--- START ---
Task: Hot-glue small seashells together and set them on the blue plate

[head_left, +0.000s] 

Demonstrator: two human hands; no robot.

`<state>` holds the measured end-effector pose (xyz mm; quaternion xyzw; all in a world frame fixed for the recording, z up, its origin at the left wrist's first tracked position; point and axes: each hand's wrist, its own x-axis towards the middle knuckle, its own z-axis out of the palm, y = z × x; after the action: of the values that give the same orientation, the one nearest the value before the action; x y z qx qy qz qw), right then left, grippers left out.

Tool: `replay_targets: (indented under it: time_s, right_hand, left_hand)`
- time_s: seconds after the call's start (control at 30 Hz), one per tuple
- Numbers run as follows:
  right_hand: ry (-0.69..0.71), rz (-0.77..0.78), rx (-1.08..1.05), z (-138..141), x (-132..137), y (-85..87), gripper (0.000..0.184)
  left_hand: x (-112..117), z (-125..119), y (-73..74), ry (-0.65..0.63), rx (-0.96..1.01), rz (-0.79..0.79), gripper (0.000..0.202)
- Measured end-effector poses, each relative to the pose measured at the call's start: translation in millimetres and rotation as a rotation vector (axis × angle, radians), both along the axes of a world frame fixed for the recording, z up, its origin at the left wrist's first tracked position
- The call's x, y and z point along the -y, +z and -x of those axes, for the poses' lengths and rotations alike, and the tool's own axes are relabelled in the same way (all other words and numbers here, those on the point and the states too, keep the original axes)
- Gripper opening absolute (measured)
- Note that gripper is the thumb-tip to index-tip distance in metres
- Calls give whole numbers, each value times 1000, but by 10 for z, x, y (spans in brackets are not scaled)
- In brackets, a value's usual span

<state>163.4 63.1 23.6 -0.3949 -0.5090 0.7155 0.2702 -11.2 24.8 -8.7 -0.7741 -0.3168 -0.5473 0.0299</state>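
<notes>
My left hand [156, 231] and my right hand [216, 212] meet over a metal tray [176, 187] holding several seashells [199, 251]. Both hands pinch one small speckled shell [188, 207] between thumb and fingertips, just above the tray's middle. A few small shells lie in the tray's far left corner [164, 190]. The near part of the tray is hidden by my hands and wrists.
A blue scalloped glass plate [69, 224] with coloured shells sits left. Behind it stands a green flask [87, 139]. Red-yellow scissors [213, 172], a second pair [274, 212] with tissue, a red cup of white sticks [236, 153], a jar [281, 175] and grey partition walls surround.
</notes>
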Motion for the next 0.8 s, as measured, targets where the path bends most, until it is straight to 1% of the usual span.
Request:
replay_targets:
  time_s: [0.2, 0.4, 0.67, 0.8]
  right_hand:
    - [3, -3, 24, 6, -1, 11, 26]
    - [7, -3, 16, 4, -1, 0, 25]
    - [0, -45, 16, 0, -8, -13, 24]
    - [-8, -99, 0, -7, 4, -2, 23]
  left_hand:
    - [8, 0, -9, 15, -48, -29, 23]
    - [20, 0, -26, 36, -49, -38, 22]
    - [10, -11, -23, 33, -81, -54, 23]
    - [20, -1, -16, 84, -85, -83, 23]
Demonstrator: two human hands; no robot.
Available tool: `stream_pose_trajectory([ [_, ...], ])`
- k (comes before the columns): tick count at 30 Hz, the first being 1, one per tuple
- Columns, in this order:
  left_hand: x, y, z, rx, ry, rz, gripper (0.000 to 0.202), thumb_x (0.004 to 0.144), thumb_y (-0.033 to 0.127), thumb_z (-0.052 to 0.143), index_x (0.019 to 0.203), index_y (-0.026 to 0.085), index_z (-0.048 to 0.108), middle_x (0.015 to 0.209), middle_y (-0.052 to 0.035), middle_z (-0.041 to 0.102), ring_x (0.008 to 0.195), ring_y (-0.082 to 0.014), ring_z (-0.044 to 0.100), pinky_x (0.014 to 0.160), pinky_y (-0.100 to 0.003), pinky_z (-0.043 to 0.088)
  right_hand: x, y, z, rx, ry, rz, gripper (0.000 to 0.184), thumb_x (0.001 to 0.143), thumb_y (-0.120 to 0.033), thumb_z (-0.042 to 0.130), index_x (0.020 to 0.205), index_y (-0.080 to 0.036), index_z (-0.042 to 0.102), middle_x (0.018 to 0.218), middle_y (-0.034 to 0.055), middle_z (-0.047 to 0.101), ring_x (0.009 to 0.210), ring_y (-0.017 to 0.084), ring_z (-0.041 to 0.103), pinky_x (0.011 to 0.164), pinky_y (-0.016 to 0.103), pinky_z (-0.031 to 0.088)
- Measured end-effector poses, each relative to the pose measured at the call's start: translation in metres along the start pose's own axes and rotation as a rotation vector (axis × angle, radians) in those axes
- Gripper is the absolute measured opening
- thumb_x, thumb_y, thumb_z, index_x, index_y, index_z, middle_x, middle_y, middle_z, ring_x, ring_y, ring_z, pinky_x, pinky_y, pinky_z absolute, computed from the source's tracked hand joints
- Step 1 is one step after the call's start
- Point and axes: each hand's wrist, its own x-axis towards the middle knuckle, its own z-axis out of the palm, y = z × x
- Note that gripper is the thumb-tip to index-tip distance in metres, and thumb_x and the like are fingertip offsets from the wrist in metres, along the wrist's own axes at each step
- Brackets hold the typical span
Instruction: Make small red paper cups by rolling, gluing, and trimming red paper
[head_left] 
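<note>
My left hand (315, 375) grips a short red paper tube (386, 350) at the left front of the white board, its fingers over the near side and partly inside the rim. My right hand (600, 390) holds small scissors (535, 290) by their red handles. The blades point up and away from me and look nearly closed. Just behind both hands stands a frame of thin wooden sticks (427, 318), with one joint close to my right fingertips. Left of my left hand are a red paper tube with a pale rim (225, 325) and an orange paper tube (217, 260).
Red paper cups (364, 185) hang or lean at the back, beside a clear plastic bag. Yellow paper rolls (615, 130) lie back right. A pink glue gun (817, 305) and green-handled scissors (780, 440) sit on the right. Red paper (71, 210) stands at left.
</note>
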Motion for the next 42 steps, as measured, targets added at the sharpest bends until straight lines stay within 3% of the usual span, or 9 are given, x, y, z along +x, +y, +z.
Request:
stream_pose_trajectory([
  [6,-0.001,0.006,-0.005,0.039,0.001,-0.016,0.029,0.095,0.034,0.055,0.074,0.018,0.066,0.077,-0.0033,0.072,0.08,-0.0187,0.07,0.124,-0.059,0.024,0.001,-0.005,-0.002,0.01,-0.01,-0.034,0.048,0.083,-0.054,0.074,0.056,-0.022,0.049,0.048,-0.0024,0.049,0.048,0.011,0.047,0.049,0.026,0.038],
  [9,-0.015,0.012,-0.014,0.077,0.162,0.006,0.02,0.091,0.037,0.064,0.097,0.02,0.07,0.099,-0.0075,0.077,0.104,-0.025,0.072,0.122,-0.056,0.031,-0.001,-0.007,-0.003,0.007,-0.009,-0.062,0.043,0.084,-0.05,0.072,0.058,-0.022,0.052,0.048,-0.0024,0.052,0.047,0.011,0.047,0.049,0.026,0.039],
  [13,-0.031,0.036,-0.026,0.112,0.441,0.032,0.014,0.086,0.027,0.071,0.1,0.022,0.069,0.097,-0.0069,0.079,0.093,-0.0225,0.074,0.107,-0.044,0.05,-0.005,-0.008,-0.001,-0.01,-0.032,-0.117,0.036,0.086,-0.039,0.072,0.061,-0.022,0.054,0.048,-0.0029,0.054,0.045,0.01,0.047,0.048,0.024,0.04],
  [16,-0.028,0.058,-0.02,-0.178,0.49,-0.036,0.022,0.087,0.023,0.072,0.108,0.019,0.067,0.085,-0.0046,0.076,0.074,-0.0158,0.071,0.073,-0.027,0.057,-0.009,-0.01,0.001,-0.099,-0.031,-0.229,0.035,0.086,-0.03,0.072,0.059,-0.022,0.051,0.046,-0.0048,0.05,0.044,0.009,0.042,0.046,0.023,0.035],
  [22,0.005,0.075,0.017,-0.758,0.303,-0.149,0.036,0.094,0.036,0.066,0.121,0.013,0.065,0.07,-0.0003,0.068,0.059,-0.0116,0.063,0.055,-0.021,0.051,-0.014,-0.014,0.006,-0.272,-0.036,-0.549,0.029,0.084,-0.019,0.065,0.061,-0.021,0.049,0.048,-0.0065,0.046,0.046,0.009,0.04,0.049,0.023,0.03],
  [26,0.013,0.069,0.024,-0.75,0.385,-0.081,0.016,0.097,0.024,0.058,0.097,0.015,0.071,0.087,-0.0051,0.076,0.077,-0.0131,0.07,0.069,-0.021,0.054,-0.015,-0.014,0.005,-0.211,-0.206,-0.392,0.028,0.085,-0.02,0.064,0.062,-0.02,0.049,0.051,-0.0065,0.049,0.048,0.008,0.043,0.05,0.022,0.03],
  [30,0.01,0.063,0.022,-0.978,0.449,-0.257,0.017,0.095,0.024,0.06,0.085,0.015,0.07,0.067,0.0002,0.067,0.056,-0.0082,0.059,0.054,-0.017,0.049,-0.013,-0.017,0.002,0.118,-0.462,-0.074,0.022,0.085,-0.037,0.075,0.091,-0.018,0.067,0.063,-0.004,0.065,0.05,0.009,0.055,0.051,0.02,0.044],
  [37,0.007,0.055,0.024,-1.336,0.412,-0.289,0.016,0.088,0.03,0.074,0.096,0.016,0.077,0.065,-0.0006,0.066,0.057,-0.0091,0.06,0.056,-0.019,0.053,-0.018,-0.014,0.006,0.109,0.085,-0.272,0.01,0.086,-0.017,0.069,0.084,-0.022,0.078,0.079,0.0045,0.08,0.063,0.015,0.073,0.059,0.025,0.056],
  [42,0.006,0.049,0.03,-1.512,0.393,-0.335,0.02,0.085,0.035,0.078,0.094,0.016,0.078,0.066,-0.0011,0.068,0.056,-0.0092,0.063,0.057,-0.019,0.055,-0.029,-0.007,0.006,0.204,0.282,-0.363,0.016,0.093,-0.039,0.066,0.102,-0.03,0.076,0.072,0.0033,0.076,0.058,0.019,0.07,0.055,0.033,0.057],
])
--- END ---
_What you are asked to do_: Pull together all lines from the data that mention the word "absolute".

_Completed exercise_:
- Gripper opening absolute (measured)
- Gripper is the absolute measured opening
- thumb_x, thumb_y, thumb_z, index_x, index_y, index_z, middle_x, middle_y, middle_z, ring_x, ring_y, ring_z, pinky_x, pinky_y, pinky_z absolute, computed from the source's tracked hand joints

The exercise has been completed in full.